See original GitHub issue

This is more of a question than issue per se, but I didn’t know where else to ask since there isn’t any official forum and there’s no recent activity on the gitter.

Before I go any further, let me preface this by saying I’m still using older aldeed:simple-schema@1.5.3 that is built into the collection2 atmosphere package. Still after reading the release notes of the newer versions, I have no reason to believe the clean() function will be faster in this regard.

I have to insert large quantities of data, tens of thousands of rows (documents) with about 50 keys, into my database and I’ve defined a SimpleSchema for them where most of the fields are just strings, but some are dates and decimal numbers. I run each row of data through schema.clean(row) and then I Match.test(row, schema) to make sure we’ve got all required fields.
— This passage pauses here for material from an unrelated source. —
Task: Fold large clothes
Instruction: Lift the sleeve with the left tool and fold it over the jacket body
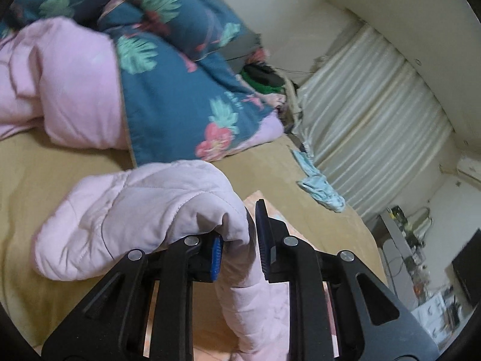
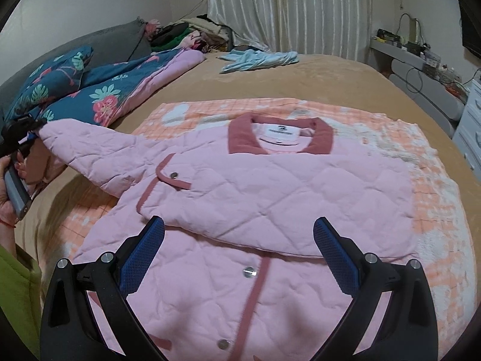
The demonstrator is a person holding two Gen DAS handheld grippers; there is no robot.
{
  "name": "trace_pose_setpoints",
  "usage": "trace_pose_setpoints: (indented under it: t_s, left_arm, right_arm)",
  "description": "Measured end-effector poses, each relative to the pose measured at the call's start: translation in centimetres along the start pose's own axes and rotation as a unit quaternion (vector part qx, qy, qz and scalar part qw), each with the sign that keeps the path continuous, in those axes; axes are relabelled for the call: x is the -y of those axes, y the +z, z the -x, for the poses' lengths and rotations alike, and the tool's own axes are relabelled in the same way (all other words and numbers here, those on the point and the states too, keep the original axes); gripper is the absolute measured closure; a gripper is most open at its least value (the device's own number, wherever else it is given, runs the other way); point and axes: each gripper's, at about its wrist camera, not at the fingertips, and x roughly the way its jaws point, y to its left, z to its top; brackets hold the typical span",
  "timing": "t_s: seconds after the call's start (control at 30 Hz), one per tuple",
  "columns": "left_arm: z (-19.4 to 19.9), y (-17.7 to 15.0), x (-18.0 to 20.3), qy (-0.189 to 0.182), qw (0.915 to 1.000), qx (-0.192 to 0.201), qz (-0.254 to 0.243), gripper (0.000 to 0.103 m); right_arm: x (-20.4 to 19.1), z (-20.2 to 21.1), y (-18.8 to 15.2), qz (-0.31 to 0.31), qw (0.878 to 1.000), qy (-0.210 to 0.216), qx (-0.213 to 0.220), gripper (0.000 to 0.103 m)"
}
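1 pink quilted jacket [image 2: 270,198] lies front-up on an orange-and-white checked blanket [image 2: 436,180] spread over the tan bed [image 2: 330,72], its dark-pink collar [image 2: 279,134] toward the far side. One sleeve already lies folded across the chest; the other sleeve [image 2: 90,144] is lifted off to the side.

The left gripper [image 1: 237,252] holds that lifted sleeve's cuff [image 1: 192,210], its blue pads pinched on the quilted fabric with only the cloth's thickness between them. The right gripper [image 2: 239,255] hovers over the jacket's front placket [image 2: 255,285] with its fingers spread wide and nothing in them.

To do this step well, I would carry the cuff across the chest in 1 smooth arc, keep the sleeve flat and untwisted, and lay it squarely over the first sleeve. The free gripper could press the shoulder seam so the body does not drag. The padding looks springy, so the fold may need smoothing.

A white neck label [image 2: 281,131] sits inside the collar; its print is too small to read.

Beyond, a teal floral quilt [image 2: 102,90] lies bunched, and a light-blue garment [image 2: 258,58] rests near the curtain [image 2: 285,9].
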Motion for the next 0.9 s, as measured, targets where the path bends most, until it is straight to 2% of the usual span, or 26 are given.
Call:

I assign some other fields prior to insertion, and then perform a bulk insertion by directly accessing the mongo object.

// start recording time
_.each(rows, (row) => {
    schema.clean(row);  // removing this makes this whole process 100 times faster
    if (!Match.test(row, schema)) return;  // this may be removed or not, has no significant effect on runtime

    //... add some fields, these also don't take a significant amount of time
    row.date = today;
    row._id = Random.id();

    valids.push(row);
});
// timetaken on 13000 rows = ~100s with cleaning vs. ~1s without ¯\_(ツ)_/¯
MyCollection.rawCollection().insertMany(valids, { ordered: false }, (err, res) => { ... });

The reason I do it like this is because inserting large amounts of data using Meteor’s Mongo.Collection functions can be slow and doesn’t scale very well, unfortunately. I’ve tried both ways, and can say for certain that independently cleaning/validating bulk data before performing a bulk insert directly into the database is always faster than looping through the data and relying on collection2’s insert hook.

However, this is still too slow because schema.clean(row) is just taking too long. When I don’t call clean() the timing for validating and inserting 10000+ rows drops from 100+ seconds to 1 second, so something is obviously wrong here.
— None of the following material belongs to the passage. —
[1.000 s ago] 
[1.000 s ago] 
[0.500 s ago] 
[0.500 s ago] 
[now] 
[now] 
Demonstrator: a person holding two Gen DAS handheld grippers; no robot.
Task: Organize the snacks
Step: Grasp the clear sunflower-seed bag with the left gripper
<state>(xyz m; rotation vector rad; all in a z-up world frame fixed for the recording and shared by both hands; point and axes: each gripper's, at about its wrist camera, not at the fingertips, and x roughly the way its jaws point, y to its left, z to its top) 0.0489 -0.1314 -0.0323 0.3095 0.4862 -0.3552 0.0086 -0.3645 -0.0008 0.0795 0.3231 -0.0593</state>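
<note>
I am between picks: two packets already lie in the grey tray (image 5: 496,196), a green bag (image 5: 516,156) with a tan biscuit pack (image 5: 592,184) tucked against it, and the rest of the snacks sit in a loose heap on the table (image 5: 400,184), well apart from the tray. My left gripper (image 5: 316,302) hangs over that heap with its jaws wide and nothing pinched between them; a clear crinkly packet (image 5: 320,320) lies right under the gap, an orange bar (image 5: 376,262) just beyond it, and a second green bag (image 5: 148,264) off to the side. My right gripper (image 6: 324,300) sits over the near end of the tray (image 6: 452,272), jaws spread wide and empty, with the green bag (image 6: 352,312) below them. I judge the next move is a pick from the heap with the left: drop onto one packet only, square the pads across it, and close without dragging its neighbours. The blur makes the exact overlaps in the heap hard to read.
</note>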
There just has to be a faster way of doing this.

Issue Analytics

State:
Created 7 years ago
Reactions:1
Comments:9

Top GitHub Comments

1reaction

aldeedcommented, Feb 20, 2017

There is a chance this has improved in the rewritten SimpleSchema, but there is an even better chance that it’s much worse, at least by default. Because one change was that it now clones rather than mutates by default, though if you pass mutate: true, most likely it will be similar speed to what you have now.

The slowness is most certainly due to the MongoObject handling, which is necessary mainly because of supporting update modifiers and running autoValues. The quick fix would be to create a much simpler clean function that can be used when we know that the full treatment isn’t necessary.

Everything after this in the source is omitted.